Il apprend sa position, poursuit-il. Je l’entends des entraîneurs, des dépisteurs et des agents. Il est un produit en développement. Il a des facettes de son jeu à améliorer, mais Hurley fait tout un travail. Parlons sérieusement, Lou est dirigé par un gars qui va finir au temple de la renommée de la NCAA.»

Entente

En début de saison, Ossé a fait un pacte avec son talentueux protégé. Lou devait s’occuper de polir son jeu sur le terrain alors que lui «gérait» les distractions externes depuis son bureau de la Corporation de gestion des loisirs du Parc situé dans le quartier Parc-Extension de Montréal. Il lui a donné rendez-vous après sa saison pour discuter de ses affaires.

Et il aura toute une présentation à lui faire avec ce début de saison étincelant ! Son téléphone ne dérougit pas. Déjà sept agents sont prêts à le représenter. De grandes firmes sportives sont à ses trousses en lui promettant la lune.

«Ce sera une décision à prendre avec sa famille. Il faut bâtir une relation et apprendre à se connaître. Je vais dresser la liste des pour et des contre, assure Ossé qui apprend son nouveau rôle de conseiller à grande vitesse. On choisira la meilleure personne. Celle qui aura à cœur ses succès et qui nous inspirera le plus confiance.»

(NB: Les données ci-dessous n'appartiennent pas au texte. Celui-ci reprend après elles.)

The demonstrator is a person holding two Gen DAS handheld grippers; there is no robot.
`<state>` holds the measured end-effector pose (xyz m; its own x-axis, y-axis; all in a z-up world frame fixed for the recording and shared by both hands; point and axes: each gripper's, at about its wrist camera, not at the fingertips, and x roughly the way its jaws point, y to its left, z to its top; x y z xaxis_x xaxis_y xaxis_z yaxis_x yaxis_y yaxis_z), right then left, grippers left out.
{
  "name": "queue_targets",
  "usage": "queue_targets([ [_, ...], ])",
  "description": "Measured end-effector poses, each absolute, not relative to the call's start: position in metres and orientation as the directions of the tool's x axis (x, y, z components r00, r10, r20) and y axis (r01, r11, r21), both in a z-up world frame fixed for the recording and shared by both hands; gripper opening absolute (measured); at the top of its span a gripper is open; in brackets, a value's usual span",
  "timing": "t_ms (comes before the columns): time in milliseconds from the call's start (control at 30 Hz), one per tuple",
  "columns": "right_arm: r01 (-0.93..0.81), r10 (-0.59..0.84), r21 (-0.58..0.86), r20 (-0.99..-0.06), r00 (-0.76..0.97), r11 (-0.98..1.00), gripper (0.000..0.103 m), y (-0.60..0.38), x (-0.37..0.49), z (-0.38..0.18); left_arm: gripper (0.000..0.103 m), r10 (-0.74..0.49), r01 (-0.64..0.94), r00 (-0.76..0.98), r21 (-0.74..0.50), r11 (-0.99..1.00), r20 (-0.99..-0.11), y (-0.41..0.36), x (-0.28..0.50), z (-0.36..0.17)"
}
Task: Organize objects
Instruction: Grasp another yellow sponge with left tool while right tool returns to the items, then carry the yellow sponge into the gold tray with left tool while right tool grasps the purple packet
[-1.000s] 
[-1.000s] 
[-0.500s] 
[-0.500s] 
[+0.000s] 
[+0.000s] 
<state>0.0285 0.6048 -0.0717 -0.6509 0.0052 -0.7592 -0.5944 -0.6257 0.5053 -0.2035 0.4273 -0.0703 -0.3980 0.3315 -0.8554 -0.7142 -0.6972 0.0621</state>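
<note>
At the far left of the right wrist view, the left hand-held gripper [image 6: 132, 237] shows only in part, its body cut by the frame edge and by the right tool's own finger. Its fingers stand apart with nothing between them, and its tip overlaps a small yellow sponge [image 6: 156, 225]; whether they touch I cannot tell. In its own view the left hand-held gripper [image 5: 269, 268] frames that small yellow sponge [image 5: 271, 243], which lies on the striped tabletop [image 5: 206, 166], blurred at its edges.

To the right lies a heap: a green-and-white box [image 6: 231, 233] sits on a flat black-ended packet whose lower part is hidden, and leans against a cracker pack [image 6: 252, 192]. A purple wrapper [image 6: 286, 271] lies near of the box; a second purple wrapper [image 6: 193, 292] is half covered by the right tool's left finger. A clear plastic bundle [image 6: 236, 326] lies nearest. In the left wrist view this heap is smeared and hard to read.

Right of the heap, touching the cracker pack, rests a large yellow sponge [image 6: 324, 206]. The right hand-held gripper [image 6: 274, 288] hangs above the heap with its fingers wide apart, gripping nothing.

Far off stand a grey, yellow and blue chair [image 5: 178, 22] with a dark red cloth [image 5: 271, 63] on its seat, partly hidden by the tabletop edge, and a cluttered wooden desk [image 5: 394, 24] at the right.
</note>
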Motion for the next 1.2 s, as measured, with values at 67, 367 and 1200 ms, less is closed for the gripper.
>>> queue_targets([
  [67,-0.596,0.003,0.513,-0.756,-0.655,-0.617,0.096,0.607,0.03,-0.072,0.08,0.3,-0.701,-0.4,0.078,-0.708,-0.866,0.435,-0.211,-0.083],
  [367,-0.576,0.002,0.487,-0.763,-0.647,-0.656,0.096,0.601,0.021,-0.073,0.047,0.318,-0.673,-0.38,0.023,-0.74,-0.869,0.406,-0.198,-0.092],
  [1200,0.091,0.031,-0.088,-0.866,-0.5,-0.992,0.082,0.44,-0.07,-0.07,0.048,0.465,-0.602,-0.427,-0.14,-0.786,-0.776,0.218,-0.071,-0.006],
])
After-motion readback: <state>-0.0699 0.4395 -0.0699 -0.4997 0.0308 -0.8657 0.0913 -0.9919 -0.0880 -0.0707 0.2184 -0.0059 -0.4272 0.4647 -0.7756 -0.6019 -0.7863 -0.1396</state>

Nul doute que ce sera une autre décision judicieuse. En attendant, Ossé ne peut s’empêcher de rêver sur l’avenir de son protégé.

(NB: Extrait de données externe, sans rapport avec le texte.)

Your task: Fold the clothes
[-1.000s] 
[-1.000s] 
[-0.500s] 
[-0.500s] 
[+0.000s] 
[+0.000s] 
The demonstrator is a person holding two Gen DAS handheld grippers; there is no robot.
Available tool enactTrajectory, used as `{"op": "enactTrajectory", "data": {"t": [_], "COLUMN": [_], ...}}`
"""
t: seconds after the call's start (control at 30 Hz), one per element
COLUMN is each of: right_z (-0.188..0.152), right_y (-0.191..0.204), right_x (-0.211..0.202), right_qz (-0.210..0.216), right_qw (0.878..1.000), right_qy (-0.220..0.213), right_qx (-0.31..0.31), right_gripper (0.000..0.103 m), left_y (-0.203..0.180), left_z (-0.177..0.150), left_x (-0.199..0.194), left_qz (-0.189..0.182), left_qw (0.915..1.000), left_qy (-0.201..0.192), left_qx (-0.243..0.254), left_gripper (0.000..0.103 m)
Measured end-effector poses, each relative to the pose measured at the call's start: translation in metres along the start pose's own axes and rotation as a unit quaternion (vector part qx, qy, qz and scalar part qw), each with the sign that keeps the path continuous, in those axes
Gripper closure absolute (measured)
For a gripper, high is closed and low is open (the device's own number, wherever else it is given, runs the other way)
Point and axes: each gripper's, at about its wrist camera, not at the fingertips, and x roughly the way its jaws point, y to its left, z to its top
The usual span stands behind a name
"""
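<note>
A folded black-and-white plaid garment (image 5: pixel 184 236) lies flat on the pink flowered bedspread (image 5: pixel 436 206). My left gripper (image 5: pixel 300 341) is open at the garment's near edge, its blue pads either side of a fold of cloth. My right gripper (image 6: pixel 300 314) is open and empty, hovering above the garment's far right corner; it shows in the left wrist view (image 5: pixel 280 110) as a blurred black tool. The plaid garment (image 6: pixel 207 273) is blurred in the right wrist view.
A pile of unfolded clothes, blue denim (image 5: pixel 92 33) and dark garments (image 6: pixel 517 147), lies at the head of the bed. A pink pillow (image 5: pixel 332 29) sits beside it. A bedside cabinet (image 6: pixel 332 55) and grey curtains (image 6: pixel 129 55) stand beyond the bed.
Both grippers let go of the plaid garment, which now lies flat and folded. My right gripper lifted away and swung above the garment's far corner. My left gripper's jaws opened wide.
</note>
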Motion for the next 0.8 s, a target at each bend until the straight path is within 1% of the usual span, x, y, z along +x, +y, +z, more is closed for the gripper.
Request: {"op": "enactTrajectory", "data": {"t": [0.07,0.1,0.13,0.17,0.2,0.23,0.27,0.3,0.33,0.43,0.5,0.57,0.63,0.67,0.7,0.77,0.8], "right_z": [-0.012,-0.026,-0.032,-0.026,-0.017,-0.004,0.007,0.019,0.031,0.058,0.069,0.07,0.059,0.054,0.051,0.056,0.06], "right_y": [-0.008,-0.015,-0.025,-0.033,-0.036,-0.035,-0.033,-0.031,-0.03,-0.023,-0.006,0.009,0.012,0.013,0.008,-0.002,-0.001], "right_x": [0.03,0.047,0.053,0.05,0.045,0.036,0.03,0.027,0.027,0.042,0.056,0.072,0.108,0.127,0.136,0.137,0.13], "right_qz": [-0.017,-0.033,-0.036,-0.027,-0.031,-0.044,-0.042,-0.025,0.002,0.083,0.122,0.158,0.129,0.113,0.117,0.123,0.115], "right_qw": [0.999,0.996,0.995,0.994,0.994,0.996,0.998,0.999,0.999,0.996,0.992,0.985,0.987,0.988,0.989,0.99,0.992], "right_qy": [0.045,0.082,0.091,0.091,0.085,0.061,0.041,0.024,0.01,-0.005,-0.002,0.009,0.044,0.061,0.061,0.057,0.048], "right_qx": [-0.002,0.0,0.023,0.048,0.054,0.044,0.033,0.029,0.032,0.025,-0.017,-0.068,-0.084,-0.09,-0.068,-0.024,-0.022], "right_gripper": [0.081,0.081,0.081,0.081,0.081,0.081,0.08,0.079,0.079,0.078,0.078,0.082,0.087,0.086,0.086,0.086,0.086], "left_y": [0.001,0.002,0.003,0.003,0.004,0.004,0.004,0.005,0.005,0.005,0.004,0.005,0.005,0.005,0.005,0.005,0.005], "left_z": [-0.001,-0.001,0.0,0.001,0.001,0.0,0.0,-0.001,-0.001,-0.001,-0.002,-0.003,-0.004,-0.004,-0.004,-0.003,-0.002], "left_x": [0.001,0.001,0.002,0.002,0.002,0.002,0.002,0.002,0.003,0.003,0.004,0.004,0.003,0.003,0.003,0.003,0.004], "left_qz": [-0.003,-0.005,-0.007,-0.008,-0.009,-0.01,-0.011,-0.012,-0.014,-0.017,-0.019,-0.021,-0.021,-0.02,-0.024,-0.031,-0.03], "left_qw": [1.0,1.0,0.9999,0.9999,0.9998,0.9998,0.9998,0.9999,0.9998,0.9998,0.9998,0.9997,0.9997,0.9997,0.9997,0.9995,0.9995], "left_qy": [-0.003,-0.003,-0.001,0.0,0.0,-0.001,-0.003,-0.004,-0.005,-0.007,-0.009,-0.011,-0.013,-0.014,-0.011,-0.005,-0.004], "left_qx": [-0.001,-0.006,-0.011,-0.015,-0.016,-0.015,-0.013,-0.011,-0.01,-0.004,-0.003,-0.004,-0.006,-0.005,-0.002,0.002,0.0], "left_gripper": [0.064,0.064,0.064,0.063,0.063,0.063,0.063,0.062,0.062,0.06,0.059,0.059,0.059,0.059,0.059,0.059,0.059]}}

«Je serais le plus heureux qu’il soit repêché en première ronde en juin. Je serai là et je le remercierai pour toute la confiance qu’il m’a exprimée dans sa vie. Il aura trouvé sa voie avec ce ballon.»

Fier de ses racines

Même s’il s’est exilé sous le chaud soleil de l’Arizona, Luguentz Dort n’oublie pas ses racines. Il représente fièrement le Québec sur les parquets de la NCAA.

Partout où il est passé durant son cheminement aux États-Unis, l’étiquette de joueur franco-canadien lui collait à la peau comme s’il n’était pas au même niveau que les autres joueurs américains.

Une particularité qui surprend les observateurs quand il démontre tout son talent en possession du ballon orange.

Il a toujours dû prouver qu’il avait sa place et gagner le respect. «Ça n’a pas été facile, surtout lorsque je ne parlais pas un mot anglais à mon arrivée en Floride, plus jeune. On me percevait comme un Français», raconte, amusé, Luguentz qui leur en avait mis plein les yeux. Il avait alors appris l’anglais en quelques mois à peine, une nécessité pour éviter les moqueries juvéniles.

«Il faut être très confiant et savoir d’où on vient. Le respect se gagne en travaillant très fort. C’est comme ça dans la vie.»

Par ces quelques mots, Dort illustre ce que ses entraîneurs, coéquipiers et proches observent en lui. C’est un jeune homme rempli d’humilité, les deux pieds bien au sol. Car dans une année aussi importante menant au repêchage de la NBA, compte tenu de ses succès, qu’il est devenu l’une des têtes d’affiche des Sun Devils et une coqueluche sur le campus, il aurait pu perdre le nord. Lou n’a pas changé.

Poussée déterminante

Son travail n’est pas pour autant terminé. Il ne fait que commencer puisque le calendrier menant au prestigieux March Madness sera chargé et rempli de défis. Les deux prochaines semaines seront déterminantes alors que les Sun Devils se mesureront à des puissances de la NCAA. Un facteur améliorant le rendement national.

À partir de janvier, ils disputeront des matchs face à leurs rivaux de la division Pac-12, l’une des meilleures du circuit. En brillant, Dort mènera son équipe vers le tableau du grand tournoi printanier regroupant les 68 meilleures formations.

«Au fil des prochains mois, je peux changer ma vie, dit-il. Quand je pense à ça, c’est incroyable le chemin parcouru depuis mon école secondaire de Calixa-Lavallée.»

Dort rêve d’entendre le Heat de Miami prononcer son nom en juin. Mais si Montréal devait recevoir une concession de la NBA un jour, nul doute qu’il rentrerait au bercail illico pour en défendre les couleurs fièrement.